Synthesis of a New Class of Porous Carbon Materials from Polyacrylonitrile and Their Battery Applications

Monday, 6 October 2014: 14:40
Sunrise, 2nd Floor, Star Ballroom 1 (Moon Palace Resort)
H. Uyama (Osaka University), J. Maruyama (Osaka Municipal Technical Research Institute), and S. Kuwabata (Department of Applied Chemistry, Graduate School of Engineering, Osaka University)
The development of mesoporous materials with well-defined pore size has been an ever-growing field over the last decade, finding versatile applications in academia and industry. Monoliths are functional macroporous materials with three-dimensional continuous interconnected pore structure in a single piece. They have received considerable attention due to their applications in chromatography, ion-exchange and catalysis which is attributed to their large permeability, fast mass transfer performance, high stability and ease of chemical modification. Polyacrylonitrile (PAN) is widely used as fibers in various industries. PAN fibers are also good precursor of high-quality carbon fibers. This study mainly deals with fabrication of mesoporous PAN monolith by thermally induced phase separation (TIPS) and its conversion to activated carbon monolith (ACM), which has large potential for battery applications. Furthermore, porous PAN particles were prepared by the dispersion polymerization, which were converted to porous carbon particles showing relatively large electrical capacity.

PAN is insoluble in water but soluble in mixture of water and DMSO. Monoliths of PAN with meso-scale pores were fabricated by dissolution of the polymer in the mixture of solvents by heating, followed by cooling: A newly developed facile and easy technique viz. TIPS.1) The shape of the monoliths could be modified by altering the shape of the vessel. The general procedure for the synthesis of mesoporous polymer monolith is illustrated in Figure 1. SEM images of the PAN monolith show that a continuous interconnected network of polyacrylonitrile was successfully prepared consisting of macropores. The skeleton size for the microstructures was ca. 0.6-1.0 µm whereas the pore sizes lie between 0.8-2.1 µm. A magnified view of the surface morphology of the PAN monolith shows that the skeleton of the macropores were uniformly porous all over with size of the pores lying in the mesoporous range. The BET surface area of the monoliths varied from 160-225 m2/g which depended on the preparation conditions e.g. solvent ratio, heating temperature and duration of homogenization. A highly porous ACM from the mesoporous PAN monolith via thermal treatment in two-steps: activation in air leading to cyclization and subsequent aromatization of the polyacrylonitrile moieties followed by carbonization in Ar or Ar/CO2 mixture.2) ACM thus produced had a nitrogen content of ca. 4.4 wt. % with high BET surface area (ca. 1400 m2/g) and narrow micropore size distribution. The average pore diameter of ACM was about 7.4 Å, which reveal the microporous structure. Cyclic voltammetry showed relatively large electrostatic capacitance of ACM.

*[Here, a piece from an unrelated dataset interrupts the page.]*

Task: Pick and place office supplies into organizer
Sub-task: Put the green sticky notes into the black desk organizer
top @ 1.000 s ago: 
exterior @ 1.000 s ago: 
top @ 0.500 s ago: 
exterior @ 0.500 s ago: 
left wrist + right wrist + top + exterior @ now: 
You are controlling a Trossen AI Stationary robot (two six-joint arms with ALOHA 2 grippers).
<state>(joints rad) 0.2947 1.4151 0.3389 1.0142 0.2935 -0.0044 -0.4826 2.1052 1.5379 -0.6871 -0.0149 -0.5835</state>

Porous PAN materials were also obtained by dispersion polymerization of AN using poly(N-vinylpyrrolidone) as stabilizer in a mixture of DMF and methanol. The obtained monodisperse particles in the diameter of ca. 1 mm were converted to porous activated carbon particles with high BET surface area (ca.2600 m2/g), which also exhibited good capacitance properties even at high scan speed.

1) K. Okada, M. Nandi, J. Maruyama, T. Oka, T. Tsujimoto, K. Kondoh, H. Uyama, Chem. Commun., 47, 7422 (2011).

2) M. Nandi, K. Okada, A. Dutta, A. Bhaumik, J. Maruyama, D. Derks, H. Uyama, Chem. Commun., 48, 10283 (2012).